INSTRUCTIONS TO FOLLOW >>
Where the records below reach the line containing "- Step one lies", start transcribing, and end with the line containing "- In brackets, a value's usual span", exactly and with nothing else added.

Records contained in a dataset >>
■ ■ ■ ■

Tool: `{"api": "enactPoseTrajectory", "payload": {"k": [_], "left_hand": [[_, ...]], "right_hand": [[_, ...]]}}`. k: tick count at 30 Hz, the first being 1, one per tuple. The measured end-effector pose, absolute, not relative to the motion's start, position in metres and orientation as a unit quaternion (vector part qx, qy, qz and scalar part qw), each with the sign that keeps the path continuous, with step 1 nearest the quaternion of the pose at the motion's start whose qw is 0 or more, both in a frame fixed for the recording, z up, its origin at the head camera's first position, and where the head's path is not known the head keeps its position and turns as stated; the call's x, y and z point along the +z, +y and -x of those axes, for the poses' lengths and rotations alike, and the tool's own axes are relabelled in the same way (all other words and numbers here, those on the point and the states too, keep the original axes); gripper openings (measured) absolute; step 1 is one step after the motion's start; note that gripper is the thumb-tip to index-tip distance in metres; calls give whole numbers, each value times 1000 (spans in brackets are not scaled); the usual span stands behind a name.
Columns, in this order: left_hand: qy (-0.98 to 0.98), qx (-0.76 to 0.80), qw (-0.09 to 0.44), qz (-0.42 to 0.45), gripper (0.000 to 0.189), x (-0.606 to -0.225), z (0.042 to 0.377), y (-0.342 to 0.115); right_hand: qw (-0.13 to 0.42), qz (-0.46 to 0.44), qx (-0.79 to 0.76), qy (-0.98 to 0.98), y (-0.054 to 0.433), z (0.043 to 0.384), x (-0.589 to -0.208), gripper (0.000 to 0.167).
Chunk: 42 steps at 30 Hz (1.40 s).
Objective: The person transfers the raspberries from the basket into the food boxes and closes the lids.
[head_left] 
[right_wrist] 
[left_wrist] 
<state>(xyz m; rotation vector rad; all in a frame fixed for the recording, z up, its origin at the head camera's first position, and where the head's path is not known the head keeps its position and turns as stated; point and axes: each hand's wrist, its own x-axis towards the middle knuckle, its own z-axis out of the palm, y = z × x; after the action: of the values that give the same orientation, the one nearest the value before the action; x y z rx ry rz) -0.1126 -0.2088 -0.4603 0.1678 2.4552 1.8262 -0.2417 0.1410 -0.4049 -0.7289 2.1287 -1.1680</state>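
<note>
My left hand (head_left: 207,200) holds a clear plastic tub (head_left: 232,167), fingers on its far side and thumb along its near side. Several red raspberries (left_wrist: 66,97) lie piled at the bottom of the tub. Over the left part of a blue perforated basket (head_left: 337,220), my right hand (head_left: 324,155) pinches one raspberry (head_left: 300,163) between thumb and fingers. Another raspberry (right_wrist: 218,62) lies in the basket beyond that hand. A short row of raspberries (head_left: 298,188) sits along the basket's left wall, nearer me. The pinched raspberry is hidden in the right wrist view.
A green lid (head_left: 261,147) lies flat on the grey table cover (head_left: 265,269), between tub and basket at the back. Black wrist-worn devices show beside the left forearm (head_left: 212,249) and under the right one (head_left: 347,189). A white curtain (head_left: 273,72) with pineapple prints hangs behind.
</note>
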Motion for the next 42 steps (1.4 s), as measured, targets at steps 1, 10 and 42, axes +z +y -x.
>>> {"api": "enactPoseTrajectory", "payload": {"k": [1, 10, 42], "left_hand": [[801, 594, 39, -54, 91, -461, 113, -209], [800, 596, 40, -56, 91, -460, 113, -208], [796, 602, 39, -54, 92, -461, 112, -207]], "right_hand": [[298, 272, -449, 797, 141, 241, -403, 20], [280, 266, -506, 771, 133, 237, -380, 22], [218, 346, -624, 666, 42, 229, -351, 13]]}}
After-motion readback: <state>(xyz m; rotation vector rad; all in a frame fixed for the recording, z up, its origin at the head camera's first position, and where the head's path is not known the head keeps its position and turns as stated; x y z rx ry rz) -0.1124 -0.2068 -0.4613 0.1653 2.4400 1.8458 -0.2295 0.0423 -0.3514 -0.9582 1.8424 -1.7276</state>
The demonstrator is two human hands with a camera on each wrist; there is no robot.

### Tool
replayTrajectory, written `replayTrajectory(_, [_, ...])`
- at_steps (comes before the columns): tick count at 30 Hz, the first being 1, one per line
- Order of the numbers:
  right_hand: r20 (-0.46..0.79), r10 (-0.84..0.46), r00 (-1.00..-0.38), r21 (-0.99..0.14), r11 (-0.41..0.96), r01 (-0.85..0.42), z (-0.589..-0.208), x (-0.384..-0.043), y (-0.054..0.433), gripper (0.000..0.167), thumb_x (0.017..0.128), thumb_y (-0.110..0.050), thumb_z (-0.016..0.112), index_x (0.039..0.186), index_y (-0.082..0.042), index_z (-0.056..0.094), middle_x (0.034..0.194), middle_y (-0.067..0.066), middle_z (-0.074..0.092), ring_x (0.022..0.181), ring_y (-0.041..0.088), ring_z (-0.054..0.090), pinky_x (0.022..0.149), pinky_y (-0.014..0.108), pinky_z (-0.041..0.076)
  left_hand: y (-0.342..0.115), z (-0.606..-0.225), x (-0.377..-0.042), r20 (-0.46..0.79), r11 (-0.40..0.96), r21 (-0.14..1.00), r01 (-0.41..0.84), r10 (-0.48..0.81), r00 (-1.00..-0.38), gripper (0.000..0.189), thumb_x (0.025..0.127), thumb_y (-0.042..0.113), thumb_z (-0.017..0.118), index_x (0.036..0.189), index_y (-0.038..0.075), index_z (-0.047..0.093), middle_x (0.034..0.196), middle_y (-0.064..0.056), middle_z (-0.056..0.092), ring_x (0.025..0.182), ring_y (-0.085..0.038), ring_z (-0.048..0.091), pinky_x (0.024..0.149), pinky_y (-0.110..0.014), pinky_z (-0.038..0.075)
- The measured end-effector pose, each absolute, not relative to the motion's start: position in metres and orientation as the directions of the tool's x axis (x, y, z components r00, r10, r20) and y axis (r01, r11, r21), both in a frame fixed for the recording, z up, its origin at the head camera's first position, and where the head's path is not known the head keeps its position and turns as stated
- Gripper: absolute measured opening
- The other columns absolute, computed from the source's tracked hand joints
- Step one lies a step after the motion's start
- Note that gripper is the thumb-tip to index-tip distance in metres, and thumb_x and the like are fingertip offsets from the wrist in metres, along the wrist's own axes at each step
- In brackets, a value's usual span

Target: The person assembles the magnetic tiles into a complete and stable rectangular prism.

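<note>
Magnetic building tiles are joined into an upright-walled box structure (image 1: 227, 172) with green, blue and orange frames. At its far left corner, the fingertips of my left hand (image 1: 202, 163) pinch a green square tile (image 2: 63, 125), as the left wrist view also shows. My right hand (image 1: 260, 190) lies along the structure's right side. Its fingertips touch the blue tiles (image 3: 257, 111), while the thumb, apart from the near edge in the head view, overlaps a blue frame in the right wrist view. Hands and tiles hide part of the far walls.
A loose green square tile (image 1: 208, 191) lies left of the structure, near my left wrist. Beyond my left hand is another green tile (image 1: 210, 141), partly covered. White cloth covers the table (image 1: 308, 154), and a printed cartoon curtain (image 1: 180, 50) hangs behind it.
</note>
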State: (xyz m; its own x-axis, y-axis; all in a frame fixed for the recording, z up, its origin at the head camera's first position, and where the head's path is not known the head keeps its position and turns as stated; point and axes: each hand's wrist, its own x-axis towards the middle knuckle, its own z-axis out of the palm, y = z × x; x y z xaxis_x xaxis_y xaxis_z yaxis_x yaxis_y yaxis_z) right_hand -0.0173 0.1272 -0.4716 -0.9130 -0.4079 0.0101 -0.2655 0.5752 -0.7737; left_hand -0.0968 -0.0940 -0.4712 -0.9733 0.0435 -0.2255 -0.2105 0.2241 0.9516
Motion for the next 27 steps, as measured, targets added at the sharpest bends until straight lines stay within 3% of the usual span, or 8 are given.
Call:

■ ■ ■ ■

WRITTEN RESPONSE >>
- Step one lies a step after the motion's start
- Note that gripper is the thumb-tip to index-tip distance in metres, and thumb_x and the like are fingertip offsets from the wrist in metres, along the wrist's own axes at each step
- In brackets, a value's usual span

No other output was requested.